Anatomy of a Calling (Feast of St. Andrew, Apostle)

In celebrating the Feast of St. Andrew, the Apostle, the Church puts before us for consideration the call of the first disciples (Peter, Andrew, James and John) from the Gospel of Matthew (Mt. 4:18-22). The story, while very brief, gives us food for thought regarding the "anatomy" of God and Christ's call in our lives. The calling begins with Jesus approaching the future disciples and instructing them to "come after him." Scripture scholars note that this would have been rather peculiar for Jesus to do. Most often, persons sought out a teacher rather than vice versa. Yet Jesus was radically different than the charismatic, "cults of personality" of his day. Rather than insist persons come to him on his terms for affiliation or instruction, he was constantly and incessantly reaching out to others and meeting them where they were.

Jesus' reputation likely preceded him to some degree and he must have also been charismatic because the disciples don't hesitate to set aside their daily responsibilities and immediately set out with him. As a matter of fact, Jesus alludes to the fact that his calling will result in the transformation of their lives when he says to Peter and Andrew, "come after me and I will make you fishers of men." In a sense, therefore, the disciples accept the invitation with the initial, unconditional acceptance that life as they know it is about to change in ways they never could have imagined.

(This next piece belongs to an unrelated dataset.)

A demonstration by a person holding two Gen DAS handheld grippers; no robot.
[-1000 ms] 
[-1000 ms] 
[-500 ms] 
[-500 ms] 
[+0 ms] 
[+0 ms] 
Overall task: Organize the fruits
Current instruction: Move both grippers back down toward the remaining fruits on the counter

However, this "initial, unconditional acceptance" of the disciples concerning precisely how their life would change gave way to many misunderstandings of Jesus, bumbling (especially on the part of Peter), resistance to his message, efforts to actively dissuade him from embracing his passion, jockeying for positions of primacy, and even denial and betrayal. The disciples got a lot more than what they bargained for!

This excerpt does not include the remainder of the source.